GREEK Prime Minister elect Antonis Samaras has declared a massive privatisation plan for the entire transport and energy sectors as well as dozens of state organisations in scientific research, arts, sports, education and social services.
Speaking last Friday in the Vouli (Greek parliament), Samaras outlined his coalition government’s priorities emphasising that he won’t be asking for changes in the EC-IMF-imposed Accords of barbaric austerity measures.
Union officials have stated that Greece would not receive loans until it has fully complied with the terms of the Accords.
During the election period Samaras, as well as the other leaders of the two other parties that make up the Greek coalition government, had promised that he would attempt to change the Accords’ terms.
Top of the Greek government’s hit list, supplied by the EC-IMF-ECB (European Central Bank) troika, is DEH (State Electricity Board), DEPA (State Gas Corporation), Greek Petroleum (ELPE), Greek Railways (OSE), and all Greek ports and airports.
In addition, both the water authorities of Athens-Piraeus and Salonica are to be sold off.

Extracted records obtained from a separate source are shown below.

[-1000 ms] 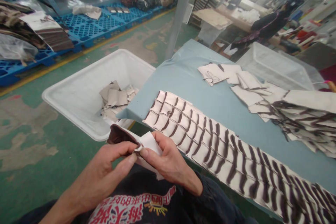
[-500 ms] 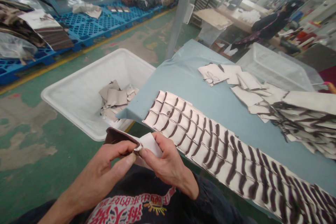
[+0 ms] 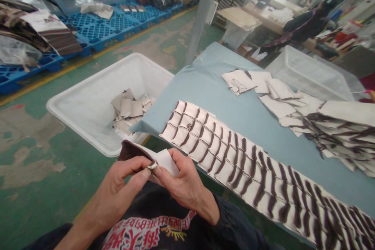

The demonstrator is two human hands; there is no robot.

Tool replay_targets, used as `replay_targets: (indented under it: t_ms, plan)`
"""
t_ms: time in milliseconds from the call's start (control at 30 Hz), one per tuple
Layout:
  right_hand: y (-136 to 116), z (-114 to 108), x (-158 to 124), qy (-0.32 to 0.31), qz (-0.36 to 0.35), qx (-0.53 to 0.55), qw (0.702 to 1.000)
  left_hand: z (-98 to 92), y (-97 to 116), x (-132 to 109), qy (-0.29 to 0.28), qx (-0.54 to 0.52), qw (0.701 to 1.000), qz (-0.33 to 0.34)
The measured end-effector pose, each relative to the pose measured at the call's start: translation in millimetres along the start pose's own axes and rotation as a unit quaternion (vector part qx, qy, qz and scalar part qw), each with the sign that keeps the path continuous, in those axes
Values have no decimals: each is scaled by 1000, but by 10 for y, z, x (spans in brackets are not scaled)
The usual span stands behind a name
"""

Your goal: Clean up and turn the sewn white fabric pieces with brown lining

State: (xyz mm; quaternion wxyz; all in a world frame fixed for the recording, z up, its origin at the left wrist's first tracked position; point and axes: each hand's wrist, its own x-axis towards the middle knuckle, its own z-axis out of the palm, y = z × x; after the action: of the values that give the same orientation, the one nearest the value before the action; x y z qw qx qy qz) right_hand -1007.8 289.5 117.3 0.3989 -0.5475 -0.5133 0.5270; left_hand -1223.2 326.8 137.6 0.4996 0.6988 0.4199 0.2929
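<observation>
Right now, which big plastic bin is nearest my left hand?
The opaque white bin left of the blue table; the translucent bin sits farther off, across the table.

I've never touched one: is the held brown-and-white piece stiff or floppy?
The piece is probably bendable: it bends between the left hand and right hand. It's likely not limp: its brown end juts out without drooping. Thin-looking, so probably light.

The folded white-and-dark-brown flat piece (image 3: 168, 160) at lower centre looks matt and cloth-like. The pale blue table cover (image 3: 202, 84), right of centre, is smooth with soft creases. The white rectangular tub (image 3: 84, 111), left of centre, looks like smooth plastic; the blue latticed pallets (image 3: 88, 31), upper left, rigid plastic.
</observation>
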Motion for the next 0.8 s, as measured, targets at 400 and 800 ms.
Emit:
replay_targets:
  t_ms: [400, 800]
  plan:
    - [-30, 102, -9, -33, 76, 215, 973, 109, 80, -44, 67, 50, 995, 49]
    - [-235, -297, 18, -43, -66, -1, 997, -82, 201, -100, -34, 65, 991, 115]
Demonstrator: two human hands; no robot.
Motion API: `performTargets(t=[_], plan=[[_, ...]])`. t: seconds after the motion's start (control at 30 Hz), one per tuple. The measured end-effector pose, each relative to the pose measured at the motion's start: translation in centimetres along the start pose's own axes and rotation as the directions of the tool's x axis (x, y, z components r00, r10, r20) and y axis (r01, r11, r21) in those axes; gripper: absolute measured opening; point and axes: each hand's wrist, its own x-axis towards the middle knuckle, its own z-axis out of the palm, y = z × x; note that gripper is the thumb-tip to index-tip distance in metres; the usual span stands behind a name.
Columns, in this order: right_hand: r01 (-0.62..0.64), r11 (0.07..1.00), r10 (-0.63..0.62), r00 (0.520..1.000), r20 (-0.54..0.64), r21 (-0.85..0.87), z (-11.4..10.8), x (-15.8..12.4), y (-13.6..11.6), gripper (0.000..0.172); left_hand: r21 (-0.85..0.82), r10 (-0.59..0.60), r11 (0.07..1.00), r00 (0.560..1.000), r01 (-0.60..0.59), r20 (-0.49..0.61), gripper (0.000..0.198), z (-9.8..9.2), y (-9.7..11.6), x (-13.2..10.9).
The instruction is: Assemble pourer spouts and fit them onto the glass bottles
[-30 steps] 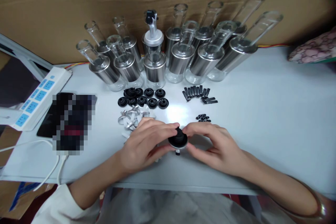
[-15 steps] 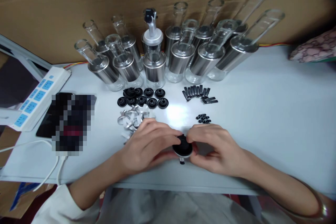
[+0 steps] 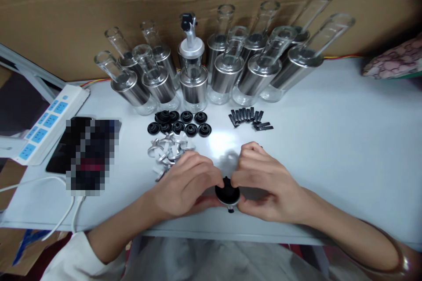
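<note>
Both hands pinch one small pourer cap (image 3: 227,193), a silver ring with a black rubber insert, just above the white table's (image 3: 329,140) front edge. My left hand (image 3: 184,186) grips its left side with thumb and fingers curled. My right hand (image 3: 265,186) closes on its right side and top. Behind the hands lie several black rubber stoppers (image 3: 180,123), a pile of silver rings (image 3: 166,149) and several short black tubes (image 3: 250,117). A few small black rings are mostly hidden by my right hand.
Several glass and steel oil bottles (image 3: 227,72) stand in a row at the back; one (image 3: 193,77) carries a fitted pourer. A white power strip (image 3: 49,120), a phone (image 3: 84,149) and a white cable (image 3: 66,210) lie left. A patterned cloth (image 3: 392,63) sits far right.
Both hands have drawn the cap closer to the table's front edge and lower. My right hand's fingers have curled further over its top.
</note>
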Motion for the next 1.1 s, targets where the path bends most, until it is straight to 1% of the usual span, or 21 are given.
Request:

The proposed privatisation or closure of dozens of state institutions, including the all-important mineral research institutions, will make thousands of highly trained scientists and specialist technicians unemployed.
Samaras said that his government is planning to sack tens of thousands of civil servants and cynically stated that for every ten civil servants sacked or forced to retire, there will be just one new recruit.